- Theatrical release poster
- Directed by: W. P. Kellino
- Written by: L'Estrange Fawcett
- Based on: Alf's Button by William Darlington
- Produced by: L'Estrange Fawcett
- Starring: Tubby Edlin Alf Goddard Nora Swinburne Polly Ward
- Cinematography: William Shenton Percy Strong
- Music by: Louis Levy
- Production company: Gaumont British Picture Corporation
- Distributed by: Gaumont British Distributors
- Release date: 24 March 1930;
- Running time: 96 minutes
- Country: United Kingdom
- Language: English

= Alf's Button (1930 film) =

1930 British film by W. P. Kellino

Alf's Button is a 1930 British comedy film directed by W. P. Kellino and starring Tubby Edlin, Alf Goddard and Nora Swinburne. It was written by L'Estrange Fawcett based on the 1920 novel Alf's Button by William Aubrey Darlington, which had previously been filmed in 1920.
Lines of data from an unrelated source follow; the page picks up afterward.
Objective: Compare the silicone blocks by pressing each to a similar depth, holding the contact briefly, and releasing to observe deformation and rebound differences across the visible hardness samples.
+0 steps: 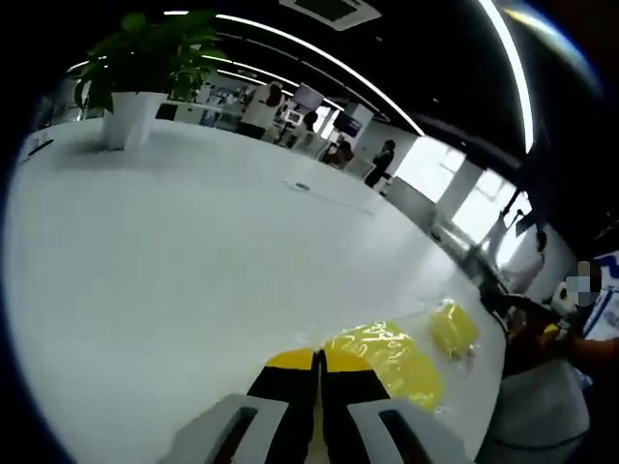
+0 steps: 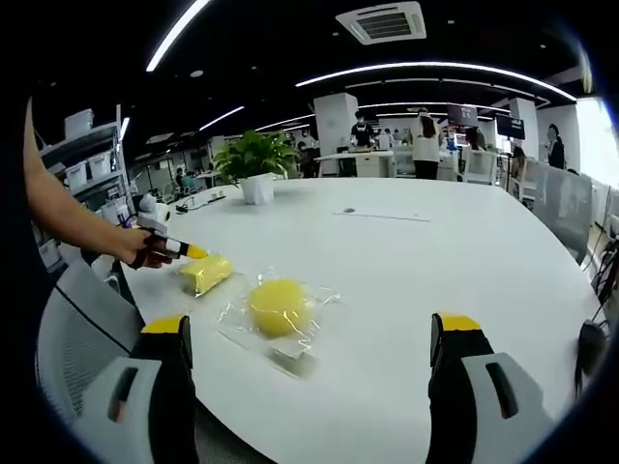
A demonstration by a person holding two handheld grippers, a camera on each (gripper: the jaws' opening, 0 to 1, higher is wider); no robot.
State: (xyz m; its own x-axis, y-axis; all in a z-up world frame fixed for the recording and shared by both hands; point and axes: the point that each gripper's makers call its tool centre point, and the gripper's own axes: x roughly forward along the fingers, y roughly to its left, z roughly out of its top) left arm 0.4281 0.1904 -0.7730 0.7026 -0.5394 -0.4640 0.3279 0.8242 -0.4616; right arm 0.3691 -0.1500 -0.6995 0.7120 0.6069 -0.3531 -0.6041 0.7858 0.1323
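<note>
Left gripper jaws pressed together, empty, tips just beside round yellow block in clear wrap, partly hiding it. Right gripper jaws wide apart, empty. Rectangular yellow block near table edge; wrap detail blurred.

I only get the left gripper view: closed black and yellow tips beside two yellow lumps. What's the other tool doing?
Observer: The right tool is wide open, back from both lumps, gripping nothing.
Visitor: What shape are those lumps?
Observer: One is a round block in a clear bag; the other, an oblong block, lies beside it.
Visitor: Who holds my tool?
Observer: A hand grips the left tool, its tip right by the oblong block.
</note>
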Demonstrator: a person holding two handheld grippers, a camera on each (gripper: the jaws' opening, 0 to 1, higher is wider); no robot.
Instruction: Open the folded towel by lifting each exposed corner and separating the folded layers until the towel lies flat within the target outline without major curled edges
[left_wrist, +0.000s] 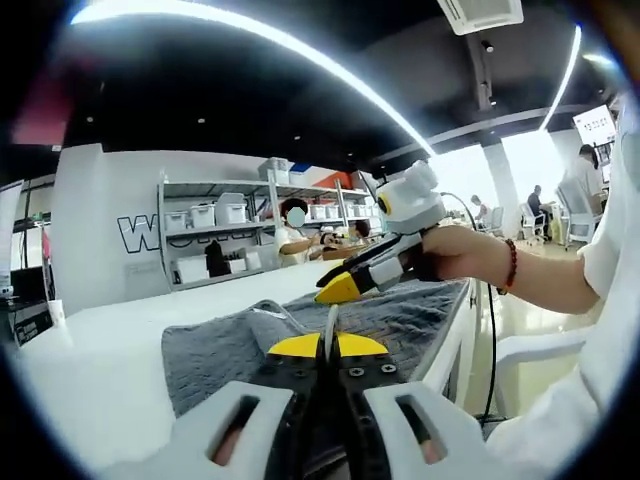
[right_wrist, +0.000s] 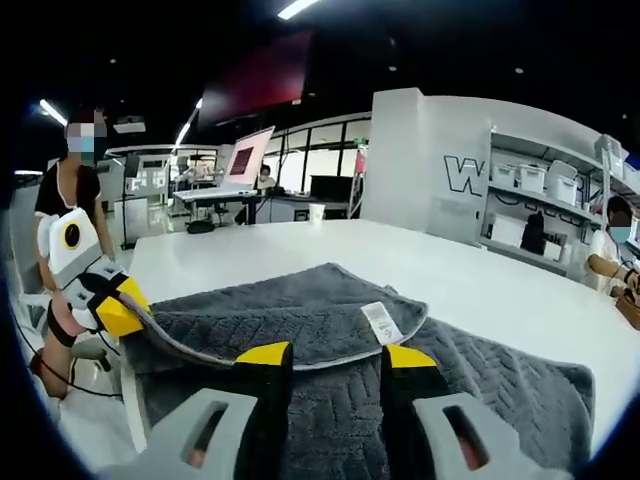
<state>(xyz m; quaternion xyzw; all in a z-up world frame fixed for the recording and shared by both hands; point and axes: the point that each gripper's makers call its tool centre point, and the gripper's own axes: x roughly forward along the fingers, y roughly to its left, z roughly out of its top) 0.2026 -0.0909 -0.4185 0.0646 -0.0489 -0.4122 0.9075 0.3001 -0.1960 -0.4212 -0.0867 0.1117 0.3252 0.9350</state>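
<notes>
Lying on the white bench (right_wrist: 300, 245), the dark grey textured towel (right_wrist: 300, 310) has its top layer folded over. Left gripper (left_wrist: 327, 345) fingers clamp its near edge; right gripper (right_wrist: 335, 355) fingers stand apart above it.

The towel (right_wrist: 330, 320) lies on the surface (right_wrist: 480, 275), folded, with its upper layer over the part of the towel nearer the left gripper (right_wrist: 112, 300), which sits at the towel's edge. A tag (right_wrist: 381, 322) lies on the upper layer near its fold corner. Behind the towel, beyond the surface, stand shelves (right_wrist: 545, 205) with bins.
</notes>
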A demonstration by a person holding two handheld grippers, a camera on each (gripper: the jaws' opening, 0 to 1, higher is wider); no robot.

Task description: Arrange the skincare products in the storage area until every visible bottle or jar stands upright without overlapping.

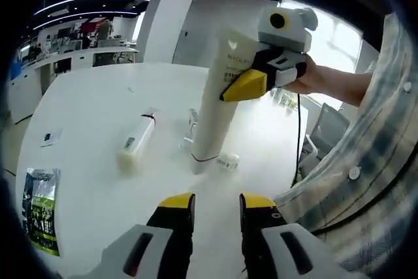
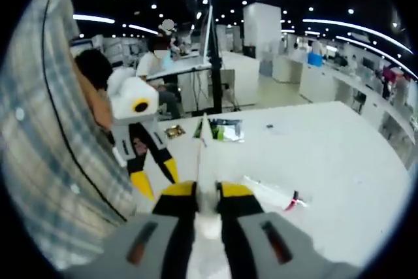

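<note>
A tall white tube (image 1: 215, 106) stands on its cap on the round white table (image 1: 91, 102), a little tilted. My right gripper (image 1: 230, 93) comes in from the right and is shut on its upper part; in the right gripper view the tube (image 2: 204, 155) sits pinched between the yellow tips of that gripper (image 2: 206, 193). My left gripper (image 1: 217, 206) hovers open near the table's front, nothing between its tips; it also shows as the left gripper (image 2: 157, 180). A smaller cream tube (image 1: 136, 142) lies flat to the left. A small white jar (image 1: 228, 160) rests by the tall tube's base.
A slim clear bottle (image 1: 191, 125) is behind the tall tube. A clear tube with a red cap (image 2: 274, 195) lies on the table. A green packet (image 1: 40, 208) and a small card (image 1: 50, 138) sit near the left edge. A person's plaid sleeve (image 1: 366, 161) fills the right.
</note>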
The film features some singing and dancing sequences in an early colour process, which is believed to be Pathécolor.

==Premise==
A Cockney soldier discovers that a button on his uniform was made from Aladdin's lamp. When rubbed, the button grants wishes.

==Cast==
- Tubby Edlin as Alf Higgins
- Alf Goddard as Bill Grant
- Nora Swinburne as Lady Isobel Fitzpeter
- Polly Ward as Liz
- Humberston Wright as Eustace the genie
- Annie Esmond as Mrs. Gaskins
- Gypsy Rhoumaje as Lucy (as Gypsy Rhouma)
- Peter Haddon as Lieutenant Allen
- Cyril McLaglen as Sergeant Major
- Bruce Winston as Mustapha
- Spencer Trevor as Lord Dunwater
- Anton Dolin
- Merle Oberon
- Jimmy Nervo
- Teddy Knox

== Reception ==
Kine Weekly wrote: "The introduction of dialogue certainly brings fresh interest to this popular extravaganza, which, with its broad Cockney humour, dispensed by Tubby Edlin and Alf Goddard, is sufficiently universal in 1ts appeal to make the picture a safe attraction for the majority of houses. ... Tubby Edlin and Alf Goddard are very well cast as Alf and Bill respectively, and succeed in extracting every ounce of humour from their parts. ... W. P. Kellino has presented a rather too literal version of the stage play, and has not fully availed himself of the possibilities presented by the camera, but he has successfully transferred to the film the essential broad Cocknéy humour which is the basis of the play. The production generally is not smooth and lacks polish, but the lavish ballet scenes are presented in colour, and give a popular spectacular touch to the proceedings."

Picturegoer wrote: "When this was presented two years ago I considered that it relied chiefly on broad Cockney humour, and Tubby Edlin and Alf Goddard for its appeal. The technical qualities were rather neglected, as were camera possibilities. With the further advance in technical polish these facts will probably be accentuated. However, it will be worth seeing for the irresponsible fooling of the two leading comedians, as well as for the extremely funny knockabout ballet scene, which is graced by Nervp and Knox; these cannot date."